Crônica publicada neste dia 29 de novembro de 2009 no jornal ABC DOMINGO
FIM DE BIENAL, CHUVAS E FURACÕES
Walter Galvani
Mesmo que você não seja um entusiasta da arte moderna ou desconfie de muitas obras desta corrente e suas centenas de desvios, em espaços públicos, como o prof. Voltaire Schilling, hoje é a última chance de visitar a Bienal que está no Santander, no Margs e nos armazéns do cais do porto de Porto Alegre. Como manda o figurino, o que há de mais avançado na arte contemporânea, desde instalações até o máximo do figurativo transformado, digamos assim para facilitar a compreensão, até os limites da criação sem limites… Deu para entender?
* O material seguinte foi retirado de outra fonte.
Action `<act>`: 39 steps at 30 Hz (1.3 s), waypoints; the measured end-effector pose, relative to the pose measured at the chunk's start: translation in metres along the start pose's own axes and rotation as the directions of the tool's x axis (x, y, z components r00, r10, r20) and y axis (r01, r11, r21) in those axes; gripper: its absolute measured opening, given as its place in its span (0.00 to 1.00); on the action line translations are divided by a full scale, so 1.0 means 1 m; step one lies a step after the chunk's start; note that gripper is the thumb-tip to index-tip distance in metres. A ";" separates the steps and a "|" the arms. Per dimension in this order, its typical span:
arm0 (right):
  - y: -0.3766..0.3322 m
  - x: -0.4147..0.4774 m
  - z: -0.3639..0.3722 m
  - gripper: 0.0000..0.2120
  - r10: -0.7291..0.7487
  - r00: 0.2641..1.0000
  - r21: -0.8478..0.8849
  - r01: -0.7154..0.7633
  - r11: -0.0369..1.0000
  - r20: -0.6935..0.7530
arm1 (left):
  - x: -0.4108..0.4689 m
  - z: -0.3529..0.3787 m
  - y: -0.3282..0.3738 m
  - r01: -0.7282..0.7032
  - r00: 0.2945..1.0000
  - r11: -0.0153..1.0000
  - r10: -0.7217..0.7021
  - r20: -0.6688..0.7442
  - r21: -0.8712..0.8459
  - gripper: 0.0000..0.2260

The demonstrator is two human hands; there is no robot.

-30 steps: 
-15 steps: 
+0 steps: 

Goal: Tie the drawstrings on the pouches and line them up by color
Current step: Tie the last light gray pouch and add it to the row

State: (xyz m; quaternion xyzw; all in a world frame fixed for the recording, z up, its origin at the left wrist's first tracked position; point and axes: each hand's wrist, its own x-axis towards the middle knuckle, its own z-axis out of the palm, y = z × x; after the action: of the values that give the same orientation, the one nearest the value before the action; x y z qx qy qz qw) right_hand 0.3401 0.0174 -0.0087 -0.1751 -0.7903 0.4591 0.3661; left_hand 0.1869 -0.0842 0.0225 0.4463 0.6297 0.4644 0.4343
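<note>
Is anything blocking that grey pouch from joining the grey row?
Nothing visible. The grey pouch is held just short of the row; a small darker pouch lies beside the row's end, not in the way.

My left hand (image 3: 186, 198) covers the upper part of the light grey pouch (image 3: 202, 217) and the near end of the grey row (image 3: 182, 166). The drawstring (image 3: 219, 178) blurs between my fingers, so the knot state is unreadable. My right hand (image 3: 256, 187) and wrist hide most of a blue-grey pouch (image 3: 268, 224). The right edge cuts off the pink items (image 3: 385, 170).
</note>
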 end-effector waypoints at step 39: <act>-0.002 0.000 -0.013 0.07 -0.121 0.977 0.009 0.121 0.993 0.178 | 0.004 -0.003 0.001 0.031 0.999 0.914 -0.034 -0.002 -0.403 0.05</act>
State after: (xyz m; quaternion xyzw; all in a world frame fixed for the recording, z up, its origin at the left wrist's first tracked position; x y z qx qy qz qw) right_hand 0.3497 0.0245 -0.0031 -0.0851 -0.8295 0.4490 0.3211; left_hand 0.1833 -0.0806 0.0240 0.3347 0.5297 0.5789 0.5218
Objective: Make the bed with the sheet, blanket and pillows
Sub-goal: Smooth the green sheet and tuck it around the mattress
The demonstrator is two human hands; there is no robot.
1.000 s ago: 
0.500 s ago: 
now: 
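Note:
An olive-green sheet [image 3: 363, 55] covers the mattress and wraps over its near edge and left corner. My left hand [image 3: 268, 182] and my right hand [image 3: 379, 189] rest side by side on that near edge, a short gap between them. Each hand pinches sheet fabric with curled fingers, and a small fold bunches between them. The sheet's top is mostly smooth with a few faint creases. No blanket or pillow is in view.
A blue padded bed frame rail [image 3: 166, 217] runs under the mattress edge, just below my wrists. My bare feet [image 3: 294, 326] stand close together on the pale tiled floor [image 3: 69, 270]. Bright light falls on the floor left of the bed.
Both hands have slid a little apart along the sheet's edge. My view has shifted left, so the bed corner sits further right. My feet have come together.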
Se não deu, melhor, você está então apto a ir visitar a Bienal e conhecer toda a força da criatividade dos artistas que não querem saber de regras ou cortes.
Muitos apreciarão, outros considerarão brincadeirinhas certos experimentos, outros mais dirão que fariam melhor em casa e outros ainda se sentarão comovidos diante de uma lata de sardinha amassada, contemplando os restos da civilização que oprime os animais e massacra os homens.
(No futuro imediato, talvez surja até um macaco pintor, capaz de produzir obras mais brilhantes que muitos humanos, até porque, se sabe, muitos estão abaixo do Q.I. de algumas espécies animais e correm uma corrida parelha com os símios… Não são poucos os macacos que nos suplantam, só terão evoluído para outro rumo, mas, sem dúvida nenhum deles mata e menos ainda devora, indivíduos da própria espécie.)
Mas, a corrida pela expressão artística é mais solta e desenfreada do que nunca e isso parece bom para todos, especialmente para a própria expressão artística. Todas estas correntes que afloram do consciente e do subconsciente estão presentes na Bienal e os materiais empregados deixaram o lixo da história para um melhor uso por parte dos seres humanos.
Sobretudo é bom aproveitar este último domingo de Bienal na capital do estado, para conhecer o que há de mais certo e o que há de mais equivocado na arte atual, mas ver com os próprios olhos e tirar as conclusões que entender como adequadas. Livremente.
É a última chance. Depois, só em 2011. Se resistirmos a mais dois anos de secas, inundações, temporais, tsunamis, furacões, granizo, calor em alta ou daqui a pouco, degelo das calotas polares.